Problem
When you reach the line containing "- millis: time" in the entries below, begin reproducing lines exactly, and stop once the line containing "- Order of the" is done.

Stored entries
○ ○ ○ ○ ○

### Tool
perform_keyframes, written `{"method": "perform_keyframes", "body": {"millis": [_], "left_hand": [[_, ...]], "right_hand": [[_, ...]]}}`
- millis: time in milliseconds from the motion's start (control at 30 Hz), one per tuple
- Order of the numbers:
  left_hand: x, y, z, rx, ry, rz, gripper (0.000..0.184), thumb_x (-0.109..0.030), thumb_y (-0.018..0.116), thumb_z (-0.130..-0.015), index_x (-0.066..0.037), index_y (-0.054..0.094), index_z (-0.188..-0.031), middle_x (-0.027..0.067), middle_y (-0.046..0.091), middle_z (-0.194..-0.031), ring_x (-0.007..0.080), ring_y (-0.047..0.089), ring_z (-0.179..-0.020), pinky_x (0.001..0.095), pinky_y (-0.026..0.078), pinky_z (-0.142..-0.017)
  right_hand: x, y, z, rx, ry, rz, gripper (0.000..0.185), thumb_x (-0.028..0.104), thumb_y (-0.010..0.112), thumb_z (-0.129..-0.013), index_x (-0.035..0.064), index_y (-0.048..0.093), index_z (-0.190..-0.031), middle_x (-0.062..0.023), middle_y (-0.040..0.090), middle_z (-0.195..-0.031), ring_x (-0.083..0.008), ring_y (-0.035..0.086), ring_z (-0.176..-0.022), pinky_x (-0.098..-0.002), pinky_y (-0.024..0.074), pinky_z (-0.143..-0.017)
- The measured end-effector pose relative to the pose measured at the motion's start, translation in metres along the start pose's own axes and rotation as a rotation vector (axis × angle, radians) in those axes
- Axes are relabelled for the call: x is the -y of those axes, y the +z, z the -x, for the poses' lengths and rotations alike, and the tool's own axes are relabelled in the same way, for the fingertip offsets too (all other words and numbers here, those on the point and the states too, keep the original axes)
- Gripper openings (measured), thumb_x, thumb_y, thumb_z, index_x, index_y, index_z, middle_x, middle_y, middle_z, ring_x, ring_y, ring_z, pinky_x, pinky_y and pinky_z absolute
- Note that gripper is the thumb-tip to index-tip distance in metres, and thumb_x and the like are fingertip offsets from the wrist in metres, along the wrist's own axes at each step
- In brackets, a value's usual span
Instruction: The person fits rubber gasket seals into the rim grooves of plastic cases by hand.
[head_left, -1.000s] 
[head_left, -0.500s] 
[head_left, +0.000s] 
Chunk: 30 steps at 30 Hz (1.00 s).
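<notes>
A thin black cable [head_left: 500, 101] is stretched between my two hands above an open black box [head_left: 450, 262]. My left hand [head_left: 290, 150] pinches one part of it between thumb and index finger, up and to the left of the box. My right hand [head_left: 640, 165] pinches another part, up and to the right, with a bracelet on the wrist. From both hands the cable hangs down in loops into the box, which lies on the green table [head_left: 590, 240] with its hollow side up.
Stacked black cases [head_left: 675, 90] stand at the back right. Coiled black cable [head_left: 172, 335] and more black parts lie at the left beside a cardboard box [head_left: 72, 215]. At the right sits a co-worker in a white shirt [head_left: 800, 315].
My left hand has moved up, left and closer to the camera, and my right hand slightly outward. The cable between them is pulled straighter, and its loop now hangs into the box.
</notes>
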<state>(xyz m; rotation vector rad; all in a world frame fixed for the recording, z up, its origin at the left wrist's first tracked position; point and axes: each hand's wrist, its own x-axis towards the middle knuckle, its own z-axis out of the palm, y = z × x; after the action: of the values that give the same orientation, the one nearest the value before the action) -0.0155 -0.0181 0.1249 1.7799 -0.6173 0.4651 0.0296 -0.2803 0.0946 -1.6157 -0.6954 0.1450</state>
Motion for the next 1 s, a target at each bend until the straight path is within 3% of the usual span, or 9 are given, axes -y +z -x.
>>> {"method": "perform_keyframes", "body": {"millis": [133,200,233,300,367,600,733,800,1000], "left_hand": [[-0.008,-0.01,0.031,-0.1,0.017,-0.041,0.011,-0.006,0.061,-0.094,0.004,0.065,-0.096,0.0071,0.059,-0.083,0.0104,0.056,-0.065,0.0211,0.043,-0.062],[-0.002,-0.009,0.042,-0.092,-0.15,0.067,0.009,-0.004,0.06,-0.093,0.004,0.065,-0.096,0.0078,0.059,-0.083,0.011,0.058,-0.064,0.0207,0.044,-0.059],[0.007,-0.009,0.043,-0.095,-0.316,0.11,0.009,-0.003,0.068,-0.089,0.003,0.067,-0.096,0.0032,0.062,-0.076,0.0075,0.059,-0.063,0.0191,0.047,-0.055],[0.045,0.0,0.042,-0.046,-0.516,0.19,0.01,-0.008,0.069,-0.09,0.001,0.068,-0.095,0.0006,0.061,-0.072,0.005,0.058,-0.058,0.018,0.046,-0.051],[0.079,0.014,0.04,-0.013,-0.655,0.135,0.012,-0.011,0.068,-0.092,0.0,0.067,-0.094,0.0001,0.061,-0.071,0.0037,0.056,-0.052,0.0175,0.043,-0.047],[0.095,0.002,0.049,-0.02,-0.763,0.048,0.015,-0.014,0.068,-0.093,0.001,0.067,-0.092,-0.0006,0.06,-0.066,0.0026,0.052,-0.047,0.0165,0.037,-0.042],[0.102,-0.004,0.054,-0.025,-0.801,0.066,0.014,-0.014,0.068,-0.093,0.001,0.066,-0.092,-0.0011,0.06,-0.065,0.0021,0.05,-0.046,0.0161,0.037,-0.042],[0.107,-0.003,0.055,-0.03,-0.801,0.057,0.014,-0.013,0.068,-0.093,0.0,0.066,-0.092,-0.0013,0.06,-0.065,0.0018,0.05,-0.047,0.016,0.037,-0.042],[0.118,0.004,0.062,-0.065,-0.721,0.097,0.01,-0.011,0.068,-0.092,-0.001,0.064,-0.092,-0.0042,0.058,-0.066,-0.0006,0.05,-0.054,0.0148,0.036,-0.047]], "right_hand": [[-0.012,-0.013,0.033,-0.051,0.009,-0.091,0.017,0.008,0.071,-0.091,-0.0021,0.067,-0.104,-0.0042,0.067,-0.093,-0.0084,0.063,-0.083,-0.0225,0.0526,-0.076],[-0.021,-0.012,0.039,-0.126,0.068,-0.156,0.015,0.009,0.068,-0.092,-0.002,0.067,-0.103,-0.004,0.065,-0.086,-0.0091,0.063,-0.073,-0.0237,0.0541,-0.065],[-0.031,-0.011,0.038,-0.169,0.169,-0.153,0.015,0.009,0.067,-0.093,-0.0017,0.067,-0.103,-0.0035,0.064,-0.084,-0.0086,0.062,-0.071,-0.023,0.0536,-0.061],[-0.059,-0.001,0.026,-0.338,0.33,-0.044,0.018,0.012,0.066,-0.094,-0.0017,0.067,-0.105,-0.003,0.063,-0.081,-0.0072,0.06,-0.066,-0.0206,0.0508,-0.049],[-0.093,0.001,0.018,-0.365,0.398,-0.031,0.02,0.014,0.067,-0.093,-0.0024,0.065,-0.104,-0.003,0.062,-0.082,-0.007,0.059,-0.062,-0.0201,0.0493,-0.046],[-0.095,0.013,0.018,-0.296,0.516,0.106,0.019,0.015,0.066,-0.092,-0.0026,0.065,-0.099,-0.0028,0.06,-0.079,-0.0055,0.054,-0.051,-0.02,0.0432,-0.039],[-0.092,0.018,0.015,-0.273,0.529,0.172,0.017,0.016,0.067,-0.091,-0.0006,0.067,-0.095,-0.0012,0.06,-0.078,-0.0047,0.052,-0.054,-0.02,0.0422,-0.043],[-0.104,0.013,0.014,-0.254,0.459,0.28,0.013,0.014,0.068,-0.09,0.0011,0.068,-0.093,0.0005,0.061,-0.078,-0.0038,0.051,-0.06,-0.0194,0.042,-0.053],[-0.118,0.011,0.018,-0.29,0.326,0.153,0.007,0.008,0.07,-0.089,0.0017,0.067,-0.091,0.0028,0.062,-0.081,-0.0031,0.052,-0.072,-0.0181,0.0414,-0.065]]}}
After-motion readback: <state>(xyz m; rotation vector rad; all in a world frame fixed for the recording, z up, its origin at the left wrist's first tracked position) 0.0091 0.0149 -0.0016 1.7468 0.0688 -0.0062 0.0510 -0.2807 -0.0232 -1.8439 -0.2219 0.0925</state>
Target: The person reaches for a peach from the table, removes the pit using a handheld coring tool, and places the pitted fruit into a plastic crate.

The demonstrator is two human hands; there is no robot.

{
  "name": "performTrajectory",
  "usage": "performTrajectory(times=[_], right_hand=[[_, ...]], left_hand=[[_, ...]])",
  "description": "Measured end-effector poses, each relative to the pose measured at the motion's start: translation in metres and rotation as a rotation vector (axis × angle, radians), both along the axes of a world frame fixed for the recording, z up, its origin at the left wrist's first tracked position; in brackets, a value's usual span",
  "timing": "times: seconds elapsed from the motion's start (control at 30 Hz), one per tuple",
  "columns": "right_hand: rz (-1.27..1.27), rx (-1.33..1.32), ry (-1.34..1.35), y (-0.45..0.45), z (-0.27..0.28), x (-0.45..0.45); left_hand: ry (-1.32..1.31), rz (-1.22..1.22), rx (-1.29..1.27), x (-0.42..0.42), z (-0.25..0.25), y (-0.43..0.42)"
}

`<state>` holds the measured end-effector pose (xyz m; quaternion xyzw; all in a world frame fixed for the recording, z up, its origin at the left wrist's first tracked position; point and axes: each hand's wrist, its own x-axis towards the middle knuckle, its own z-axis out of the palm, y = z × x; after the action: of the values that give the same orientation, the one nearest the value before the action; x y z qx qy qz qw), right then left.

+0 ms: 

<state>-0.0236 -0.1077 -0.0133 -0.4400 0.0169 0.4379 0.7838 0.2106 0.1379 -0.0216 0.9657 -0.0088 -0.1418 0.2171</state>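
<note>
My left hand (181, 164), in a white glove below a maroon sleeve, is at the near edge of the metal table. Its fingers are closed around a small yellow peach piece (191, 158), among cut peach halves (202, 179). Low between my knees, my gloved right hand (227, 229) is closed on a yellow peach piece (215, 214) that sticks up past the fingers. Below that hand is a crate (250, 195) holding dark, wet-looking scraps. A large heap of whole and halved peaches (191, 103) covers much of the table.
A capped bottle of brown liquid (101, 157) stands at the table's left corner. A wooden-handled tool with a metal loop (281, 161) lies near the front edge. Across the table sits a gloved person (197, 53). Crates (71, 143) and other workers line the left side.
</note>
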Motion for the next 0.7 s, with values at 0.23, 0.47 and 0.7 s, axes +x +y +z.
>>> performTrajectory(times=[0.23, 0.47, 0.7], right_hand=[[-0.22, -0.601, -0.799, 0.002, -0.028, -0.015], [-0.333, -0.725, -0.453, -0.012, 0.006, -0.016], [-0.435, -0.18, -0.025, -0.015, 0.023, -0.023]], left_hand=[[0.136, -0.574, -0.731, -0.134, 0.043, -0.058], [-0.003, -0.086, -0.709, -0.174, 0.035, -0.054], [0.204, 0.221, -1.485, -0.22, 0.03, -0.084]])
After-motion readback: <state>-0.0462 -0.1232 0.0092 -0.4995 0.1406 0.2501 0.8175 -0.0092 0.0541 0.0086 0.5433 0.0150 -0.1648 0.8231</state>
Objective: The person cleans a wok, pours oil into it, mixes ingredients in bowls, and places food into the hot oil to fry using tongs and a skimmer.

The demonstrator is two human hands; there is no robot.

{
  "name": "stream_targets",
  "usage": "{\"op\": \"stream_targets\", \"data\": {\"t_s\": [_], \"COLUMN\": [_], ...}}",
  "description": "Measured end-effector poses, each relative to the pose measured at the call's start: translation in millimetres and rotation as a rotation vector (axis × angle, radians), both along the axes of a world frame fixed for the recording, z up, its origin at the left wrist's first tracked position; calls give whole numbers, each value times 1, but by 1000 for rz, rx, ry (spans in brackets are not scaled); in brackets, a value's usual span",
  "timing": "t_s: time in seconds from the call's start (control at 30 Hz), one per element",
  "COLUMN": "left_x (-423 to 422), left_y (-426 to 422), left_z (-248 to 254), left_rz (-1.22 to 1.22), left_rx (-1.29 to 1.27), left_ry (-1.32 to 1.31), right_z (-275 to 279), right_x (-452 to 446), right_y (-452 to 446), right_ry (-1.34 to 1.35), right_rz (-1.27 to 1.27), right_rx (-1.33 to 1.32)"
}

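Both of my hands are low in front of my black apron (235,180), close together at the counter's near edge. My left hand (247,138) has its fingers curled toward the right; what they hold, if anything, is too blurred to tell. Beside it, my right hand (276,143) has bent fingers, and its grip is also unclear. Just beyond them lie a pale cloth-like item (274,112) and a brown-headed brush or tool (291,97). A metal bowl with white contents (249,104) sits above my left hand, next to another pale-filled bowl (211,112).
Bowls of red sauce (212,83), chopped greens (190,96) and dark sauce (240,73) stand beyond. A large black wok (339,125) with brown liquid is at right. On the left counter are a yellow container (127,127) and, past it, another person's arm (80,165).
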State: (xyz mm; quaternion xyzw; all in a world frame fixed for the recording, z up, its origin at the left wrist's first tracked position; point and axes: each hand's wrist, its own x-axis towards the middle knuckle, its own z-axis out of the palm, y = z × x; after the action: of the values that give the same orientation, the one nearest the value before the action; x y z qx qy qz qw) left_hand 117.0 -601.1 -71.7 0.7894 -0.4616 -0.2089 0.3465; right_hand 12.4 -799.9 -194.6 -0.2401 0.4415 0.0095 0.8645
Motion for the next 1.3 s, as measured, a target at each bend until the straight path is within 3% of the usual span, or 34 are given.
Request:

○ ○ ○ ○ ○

Expected answer
- millis: time in milliseconds from the motion's start (control at 30 Hz), one per tuple
- Order of the numbers:

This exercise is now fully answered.